Council 'too busy' to cash €1m in cheques
Meath County Council admits 'internal controls' failed after withering report on the handling of planning contributions
Internal controls and processes failed at Meath County Council, its top official has admitted, after builders' cheques totalling more than €1m lodged to cover planning fees and contributions were left uncashed.
Some of the cheques went uncashed for so long that they went out of date, prompting the local authority to appoint consultants Mazars to carry out an investigation to find out what went wrong.
Almost all the money has since been recovered, except for just over €44,000 in the form of bounced cheques which is still being actively pursued. Last week, Meath County Manager Tom Dowling gave his response to the Mazars probe at a meeting of the county council.
He admitted there were shortcomings but stressed that the investigation had found no evidence of wrongdoing in the council's planning department.
Two weeks ago the Sunday Independent published details of the Mazars report findings. The report described a regime of inadequate documentation, "lax" collection systems and deficiencies in internal controls and processes.
The report also criticised the system where individual staff members were able to agree changes to existing payment schedules with developers without any other member of staff being involved, or "signing off" on these revised arrangements.
More than €50,000 worth of cheques were found lying in a drawer by a staff member in the council offices -- a month after the issue had been raised publicly.
In his review of the report, the county manager said Mazars had concluded that there were eight developments where cheques remained on hand totalling €1,040,301.
"In relation to seven developments totalling €1,037,029, the report concurs with the Planning Department's formal response and that there were adequate explanations for the cheques on file.
"In relation to the remaining development with cheques totalling €3,272, the formal response inadvertently described the cheques as post- dated," he said.
"This was clarified publicly the following day. The report says it is not practicable to determine if any party other than the developer benefited from the above," Mr Dowling said. He added: "The report says there is no evidence that cheques have systematically remained uncashed for a considerable period of time."
Mr Dowling told councillors that the report had concluded that there is a need to improve the internal controls surrounding the receipting and collection of planning contributions.
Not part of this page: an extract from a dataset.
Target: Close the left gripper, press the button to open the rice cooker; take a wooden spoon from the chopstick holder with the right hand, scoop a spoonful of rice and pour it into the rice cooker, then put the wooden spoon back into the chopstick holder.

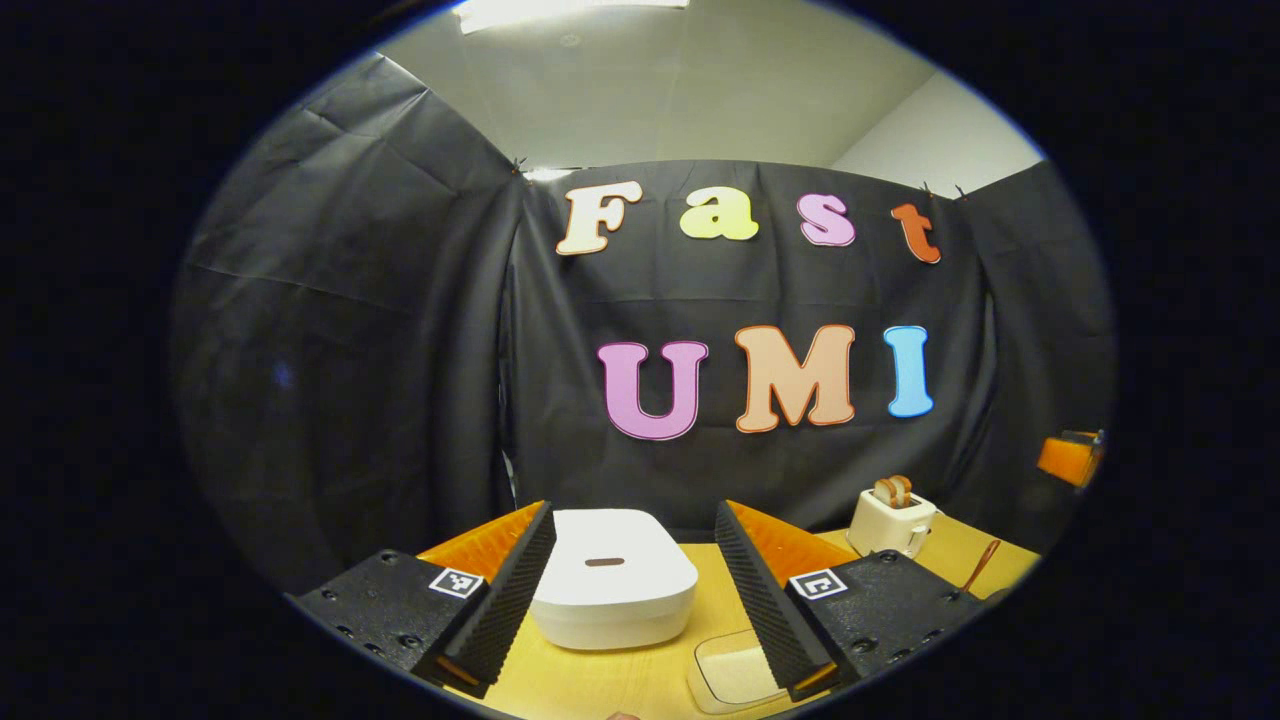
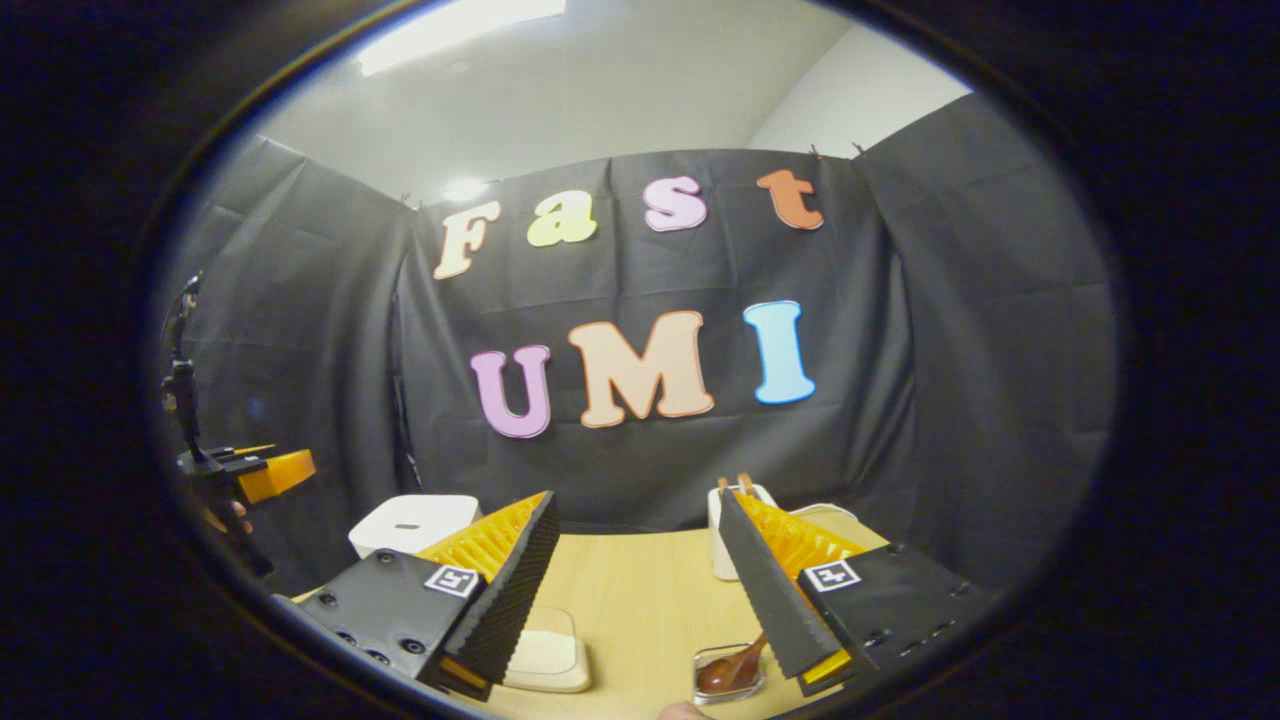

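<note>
The white rice cooker [image 1: 612,590] stands shut on the yellow table, just ahead of my left gripper [image 1: 633,512], whose fingers are open wide with nothing between them. A slot-like button [image 1: 604,562] sits on the cooker's lid. A clear tray of rice [image 1: 728,672] lies by the right finger. In the right gripper view my right gripper [image 2: 635,497] is open and holds nothing. Below its right finger a wooden spoon [image 2: 728,668] rests in a small clear holder [image 2: 705,660]. The rice tray [image 2: 545,650] and the cooker [image 2: 412,522] lie to the left.
A white toaster [image 1: 890,522] with bread slices stands at the back right of the table [image 1: 600,680]. It is partly behind my right finger [image 2: 770,580]. A hand holds the left gripper [image 2: 262,472] at the far left. Black cloth walls close in the booth.
</note>
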Demonstrator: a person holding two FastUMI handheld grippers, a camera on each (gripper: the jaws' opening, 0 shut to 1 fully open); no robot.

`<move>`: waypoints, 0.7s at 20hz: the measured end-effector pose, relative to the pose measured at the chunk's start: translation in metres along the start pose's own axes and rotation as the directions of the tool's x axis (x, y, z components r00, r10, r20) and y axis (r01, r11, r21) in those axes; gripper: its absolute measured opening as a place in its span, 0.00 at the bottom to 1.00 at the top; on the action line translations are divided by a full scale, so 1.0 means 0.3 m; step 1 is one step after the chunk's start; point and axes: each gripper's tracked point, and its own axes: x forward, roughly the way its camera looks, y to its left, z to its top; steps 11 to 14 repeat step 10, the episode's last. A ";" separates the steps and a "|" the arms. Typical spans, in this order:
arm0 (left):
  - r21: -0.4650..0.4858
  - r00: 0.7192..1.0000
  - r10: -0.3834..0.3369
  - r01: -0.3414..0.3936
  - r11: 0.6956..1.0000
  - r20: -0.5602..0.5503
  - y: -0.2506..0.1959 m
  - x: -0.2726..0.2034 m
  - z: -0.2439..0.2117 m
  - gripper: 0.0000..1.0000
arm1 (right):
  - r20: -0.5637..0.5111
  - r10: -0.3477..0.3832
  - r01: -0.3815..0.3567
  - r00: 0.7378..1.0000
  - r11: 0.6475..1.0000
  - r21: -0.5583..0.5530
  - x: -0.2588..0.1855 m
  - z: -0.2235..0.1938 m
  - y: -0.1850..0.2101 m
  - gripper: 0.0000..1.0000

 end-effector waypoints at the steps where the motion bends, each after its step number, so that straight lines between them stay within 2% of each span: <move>1: -0.001 1.000 0.002 -0.002 1.000 0.000 -0.012 -0.025 -0.005 0.95 | -0.008 0.025 -0.025 1.000 1.000 0.015 -0.003 -0.020 0.054 0.99; 2: -0.003 1.000 0.004 -0.004 1.000 0.000 -0.023 -0.052 -0.011 0.92 | -0.018 0.054 -0.054 0.998 0.998 0.028 0.001 -0.038 0.102 0.99; 6: 0.028 1.000 0.006 -0.007 1.000 0.018 -0.039 -0.072 -0.001 0.95 | -0.037 0.109 -0.108 0.993 0.994 0.026 0.025 -0.059 0.171 1.00; 7: 0.027 1.000 0.011 -0.011 1.000 0.023 -0.031 -0.071 0.007 0.92 | -0.036 0.108 -0.107 0.993 0.994 0.029 0.027 -0.054 0.172 1.00; 8: 0.019 1.000 0.014 -0.015 1.000 0.028 -0.024 -0.070 0.018 0.95 | -0.034 0.105 -0.104 0.994 0.994 0.032 0.029 -0.048 0.172 1.00; 9: 0.009 0.999 0.015 -0.015 1.000 0.035 -0.021 -0.070 0.025 0.92 | -0.031 0.105 -0.104 0.994 0.994 0.033 0.031 -0.045 0.171 1.00; 14: 0.003 0.999 0.017 -0.017 1.000 0.041 -0.020 -0.061 0.031 0.92 | -0.028 0.104 -0.103 0.994 0.994 0.025 0.033 -0.040 0.172 1.00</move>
This is to ensure the accurate quantification and pursuit of outstanding balances.
He said that, as a result of the report, strict controls have been implemented reconciling all payments received on a daily basis.
"Staff compliments have been strengthened to ensure structured division of responsibilities and controls, and staff have been appraised of the absolute requirement for best practice in documenting financial transactions so as to provide a clear and transparent audit trail," he said.
In a strong defence of the council's planning department, Mr Dowling added: "It is clear to me, in summary, therefore that no evidence of wrongdoing took place in the Planning Department of Meath County Council in relation to planning contributions and fees. I'm not surprised at that. Improvements in internal controls were identified and have been implemented."
He added that the shortcomings, in relation to the cheques, had to be taken in the context of the massive workload which the planning department had undertaken in the last few years, including the assessment of over 12,500 planning applications (with a total fee income of over €10m) plus appeals, additional information and enforcement.
He added the local authority had processed in excess of €120m in development levies in the last five years.
Following the county manager's report, Cllr Sirena Campbell, who first raised the issue late last year, said she welcomed the report.
She commended the manager for taking the initiative in following through on her questions about the matter in detail.
While she did have concerns, a lot of these had been addressed, she said.
Cllr Campbell said that it was wrong to state that she had ever impugned the reputation of any council staff member.
She said she had simply asked a question, adding that the report had clearly stated that there was a need for improvement.
Having cheques on file without being cashed had disturbed her, she said.
"I do think that it is a terrible indictment of what happened, but I welcome the report and welcome the fact that the manager said he will continue to review the situation. It should never have happened in the first place," Cllr Campbell said.